In 2006, a bank CEO sold his institution to Capital One Financial for $13 billion, which houses its Strategy and Corporate Real Estate Groups in Boston. As part of that sales agreement, the banker promised not to do business in his home market for six years. He adhered to the rules for three years, but in 2009 he joined a team of private equity investors to purchase a failed thrift bank in another state. At this point, he was still compliant with his non-compete agreement, but it eventually led to his employment contract dispute.
The trouble started when his new venture acquired a small bank in his home market. As the new business began to thrive, the banker started signing new branch leases, bidding for loan portfolios and expanding his workforce in his home town. Now, he was certainly conducting business as usual in the market he promised not to enter for another three years.
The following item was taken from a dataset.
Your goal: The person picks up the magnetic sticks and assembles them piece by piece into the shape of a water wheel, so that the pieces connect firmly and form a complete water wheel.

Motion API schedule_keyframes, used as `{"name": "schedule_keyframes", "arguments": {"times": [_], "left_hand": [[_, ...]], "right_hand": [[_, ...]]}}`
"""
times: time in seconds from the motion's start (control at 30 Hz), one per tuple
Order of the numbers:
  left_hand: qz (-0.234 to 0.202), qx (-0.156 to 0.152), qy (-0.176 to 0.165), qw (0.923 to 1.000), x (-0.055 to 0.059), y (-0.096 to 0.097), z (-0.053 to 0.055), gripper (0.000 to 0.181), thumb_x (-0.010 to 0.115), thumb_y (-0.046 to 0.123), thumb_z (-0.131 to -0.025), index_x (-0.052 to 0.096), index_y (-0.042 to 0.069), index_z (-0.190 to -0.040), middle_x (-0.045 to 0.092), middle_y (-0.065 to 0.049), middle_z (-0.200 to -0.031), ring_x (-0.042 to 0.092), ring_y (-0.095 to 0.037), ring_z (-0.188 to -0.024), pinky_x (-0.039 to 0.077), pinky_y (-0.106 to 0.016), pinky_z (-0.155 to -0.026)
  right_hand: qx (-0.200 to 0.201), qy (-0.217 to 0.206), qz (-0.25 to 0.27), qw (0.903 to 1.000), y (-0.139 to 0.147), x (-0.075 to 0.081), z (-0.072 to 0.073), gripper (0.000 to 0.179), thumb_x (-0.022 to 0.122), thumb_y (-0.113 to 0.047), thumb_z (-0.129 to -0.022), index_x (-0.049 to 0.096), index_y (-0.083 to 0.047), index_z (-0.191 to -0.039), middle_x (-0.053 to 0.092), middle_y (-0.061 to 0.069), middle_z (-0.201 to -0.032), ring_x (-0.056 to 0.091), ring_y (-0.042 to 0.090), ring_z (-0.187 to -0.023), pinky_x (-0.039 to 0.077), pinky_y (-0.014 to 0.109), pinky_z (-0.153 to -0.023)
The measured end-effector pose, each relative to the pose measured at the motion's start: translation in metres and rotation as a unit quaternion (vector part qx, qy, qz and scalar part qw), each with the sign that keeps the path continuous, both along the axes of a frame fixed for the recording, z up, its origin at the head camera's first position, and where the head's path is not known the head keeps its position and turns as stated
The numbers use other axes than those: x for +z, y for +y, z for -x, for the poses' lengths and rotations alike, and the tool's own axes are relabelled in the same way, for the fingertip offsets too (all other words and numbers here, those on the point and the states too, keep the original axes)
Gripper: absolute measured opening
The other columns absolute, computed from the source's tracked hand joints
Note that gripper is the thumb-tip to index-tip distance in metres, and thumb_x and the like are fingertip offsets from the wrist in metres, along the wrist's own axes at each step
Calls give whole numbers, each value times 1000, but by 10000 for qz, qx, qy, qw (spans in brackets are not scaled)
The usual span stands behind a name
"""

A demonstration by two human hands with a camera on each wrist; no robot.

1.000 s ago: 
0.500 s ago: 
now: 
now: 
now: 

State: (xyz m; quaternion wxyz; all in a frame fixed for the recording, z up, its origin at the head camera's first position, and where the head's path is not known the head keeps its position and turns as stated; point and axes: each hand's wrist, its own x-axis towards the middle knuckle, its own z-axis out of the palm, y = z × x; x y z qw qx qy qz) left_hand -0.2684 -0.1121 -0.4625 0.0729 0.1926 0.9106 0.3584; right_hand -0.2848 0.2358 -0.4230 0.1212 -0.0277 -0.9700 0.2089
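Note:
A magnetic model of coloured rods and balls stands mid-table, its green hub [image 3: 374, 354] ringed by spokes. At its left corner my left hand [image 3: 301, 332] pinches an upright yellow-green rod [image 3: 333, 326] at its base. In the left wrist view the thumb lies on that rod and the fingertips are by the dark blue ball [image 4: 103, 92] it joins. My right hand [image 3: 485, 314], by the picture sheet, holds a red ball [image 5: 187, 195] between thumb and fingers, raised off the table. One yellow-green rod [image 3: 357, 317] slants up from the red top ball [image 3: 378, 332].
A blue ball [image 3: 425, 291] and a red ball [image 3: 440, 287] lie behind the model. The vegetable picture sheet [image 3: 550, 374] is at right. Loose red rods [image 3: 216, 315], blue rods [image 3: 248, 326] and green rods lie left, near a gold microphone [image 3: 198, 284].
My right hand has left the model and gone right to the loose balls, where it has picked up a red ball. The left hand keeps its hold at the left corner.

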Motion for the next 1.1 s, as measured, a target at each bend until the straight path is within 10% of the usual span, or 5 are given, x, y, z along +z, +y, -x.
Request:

Capital One sued the banker in federal court. The banker counter-sued and they were set to face off in court this summer. Just this week, the parties reached a settlement without any admittance of guilt. The banker and his partners must pay Capitol One $20 million in cash and refrain from doing business in their home market until the end of January 2013. If they had just adhered to the original non-compete contract, they would have been able to get back to business-as-usual this August.